I did last year and had a little browning in some areas, and did see some damage to TTTF. I didn't have KBG at the time so I can't comment there... and I was applying around June when things were really warm (not the best idea).

I bought the fusillade for use in my ornamentals (Liriope and roses) for killing Bermuda and other grassy weeds. It burnt the Bermuda to a crisp and didn't seem to harm the surrounding plants. The Bermuda did come back in a limited amount after only one application. I used a higher rate for the ornamentals than I did on the turf. I'd test it first somewhere out of sight just in case.


----------



## thejunker (Jun 21, 2018)

I sprayed Fusilade in my TTTF lawn late July last year (not the best idea, but it was when the bermuda was thriving), with a follow up in late August. This is in zone 7a. It stunted the fescue pretty good, but it came back nicely in the fall. It decimated the bermuda, and so far, none of it is showing back up, but I expect I will start to pop back in and I will treat it again. This year, I will get it done by June at the latest, as it really stressed the rest of the lawn.
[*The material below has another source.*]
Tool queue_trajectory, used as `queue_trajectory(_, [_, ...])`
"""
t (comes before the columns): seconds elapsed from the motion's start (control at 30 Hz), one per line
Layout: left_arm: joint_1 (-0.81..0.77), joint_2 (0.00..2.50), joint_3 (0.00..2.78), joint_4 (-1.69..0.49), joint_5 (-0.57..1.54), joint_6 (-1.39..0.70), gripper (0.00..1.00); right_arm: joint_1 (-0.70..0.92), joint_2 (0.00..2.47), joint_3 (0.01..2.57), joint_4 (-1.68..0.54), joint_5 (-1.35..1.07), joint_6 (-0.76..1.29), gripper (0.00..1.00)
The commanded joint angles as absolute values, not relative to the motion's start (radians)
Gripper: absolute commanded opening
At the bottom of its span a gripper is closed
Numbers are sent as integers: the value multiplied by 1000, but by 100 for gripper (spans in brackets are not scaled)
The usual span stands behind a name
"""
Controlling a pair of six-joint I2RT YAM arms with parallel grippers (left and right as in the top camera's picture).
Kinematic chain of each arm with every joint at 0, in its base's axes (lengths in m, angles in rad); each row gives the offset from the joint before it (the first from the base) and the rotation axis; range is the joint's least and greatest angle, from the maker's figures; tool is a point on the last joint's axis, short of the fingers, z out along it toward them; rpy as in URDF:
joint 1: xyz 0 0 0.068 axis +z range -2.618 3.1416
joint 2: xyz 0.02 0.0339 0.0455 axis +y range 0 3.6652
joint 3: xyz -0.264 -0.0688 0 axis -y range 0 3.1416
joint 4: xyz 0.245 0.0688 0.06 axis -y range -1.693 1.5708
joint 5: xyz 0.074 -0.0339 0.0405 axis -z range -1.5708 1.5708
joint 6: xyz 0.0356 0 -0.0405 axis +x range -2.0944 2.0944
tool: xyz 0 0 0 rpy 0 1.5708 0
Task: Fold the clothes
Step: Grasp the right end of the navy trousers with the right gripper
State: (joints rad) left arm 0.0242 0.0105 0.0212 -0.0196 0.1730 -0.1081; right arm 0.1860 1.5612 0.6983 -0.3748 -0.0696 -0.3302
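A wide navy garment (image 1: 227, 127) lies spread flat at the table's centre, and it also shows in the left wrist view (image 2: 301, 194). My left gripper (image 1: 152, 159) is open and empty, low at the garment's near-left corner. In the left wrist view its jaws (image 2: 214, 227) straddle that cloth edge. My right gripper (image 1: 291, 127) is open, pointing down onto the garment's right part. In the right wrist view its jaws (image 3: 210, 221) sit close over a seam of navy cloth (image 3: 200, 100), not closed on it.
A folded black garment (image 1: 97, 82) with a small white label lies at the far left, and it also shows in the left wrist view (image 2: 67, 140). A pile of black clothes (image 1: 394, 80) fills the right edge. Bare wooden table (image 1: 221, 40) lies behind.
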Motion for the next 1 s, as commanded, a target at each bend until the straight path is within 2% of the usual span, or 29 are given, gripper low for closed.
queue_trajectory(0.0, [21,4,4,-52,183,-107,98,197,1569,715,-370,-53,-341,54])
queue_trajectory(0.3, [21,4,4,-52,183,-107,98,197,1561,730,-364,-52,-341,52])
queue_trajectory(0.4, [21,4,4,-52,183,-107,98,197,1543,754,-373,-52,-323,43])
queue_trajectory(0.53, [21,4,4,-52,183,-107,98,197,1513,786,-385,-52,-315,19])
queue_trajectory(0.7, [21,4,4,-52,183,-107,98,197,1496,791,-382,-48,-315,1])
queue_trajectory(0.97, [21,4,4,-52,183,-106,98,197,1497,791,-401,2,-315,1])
Applied @ 2.5ml / gal / k.


----------



## NorCalTurf (Oct 6, 2021)

Well…I used a too high rate of Fusilade lI and I think
I just killed my brand new fescue lawn trying to kill a quack grass infestation. Is there anything I can do to penetrate my preemergent and overseed. If I do nothing now my lawn will be dirt all summer so spring seeding is going to be necessary. HELP!!!


----------



## corneliani (Apr 2, 2019)

NorCalTurf said:


> Well…I used a too high rate of Fusilade lI and I think
> I just killed my brand new fescue lawn trying to kill a quack grass infestation. Is there anything I can do to penetrate my preemergent and overseed. If I do nothing now my lawn will be dirt all summer so spring seeding is going to be necessary. HELP!!!


A garden weasel / cultivator can be used to work up the dirt and seed into it. Here's the one I have: https://www.lowes.com/pd/Corona-8-5-in-Aluminum-Multipurpose-garden-hand-tool/1000373703


----------



## Lawn Whisperer (Feb 15, 2021)

NorCalTurf said:


> Well…I used a too high rate of Fusilade lI and I think
> I just killed my brand new fescue lawn trying to kill a quack grass infestation. Is there anything I can do to penetrate my preemergent and overseed. If I do nothing now my lawn will be dirt all summer so spring seeding is going to be necessary. HELP!!!


Aerate, top dress, and slit seed.


----------



## VALawnNoob (Jun 9, 2020)

Many are using Fusilade II to fight back Bermuda in TTTF. That can only happen during growing season for Bermuda which means there's fairly high temp out. That is part of the reason why you hear so many issues with it stunting TTTF and causing brown spots. Make sure you app rate is on point and never overlap spray the same spot. If dont properly and in moderation, you can see good results


----------



## FreestateFescue (Aug 5, 2021)

So is Fusilade safe on KBG. I overseeded my TTTF last year with KBG to amazing results and would hate to hurt it trying to kill quackgrass, but in some areas the quack is very dense.


----------



## GB2TN (Oct 30, 2021)

FreestateFescue said:


> So is Fusilade safe on KBG. I overseeded my TTTF last year with KBG to amazing results and would hate to hurt it trying to kill quackgrass, but in some areas the quack is very dense.


I just blanket sprayed my entire lawn with Fusilade @ 0.05oz/gallon two weeks ago on my TTTF/Bluegrass to control quackgrass when the daily temps were around 60-70 degrees. It did not damage the turf but it also did not do any damage to the quackgrass. I went light on the rate because I've been reading people smoking their turf with the higher rates. I'm going to try 0.08oz/gallon on just my backyard and then proceed with front yard if there's no damage to the desirable grass.


----------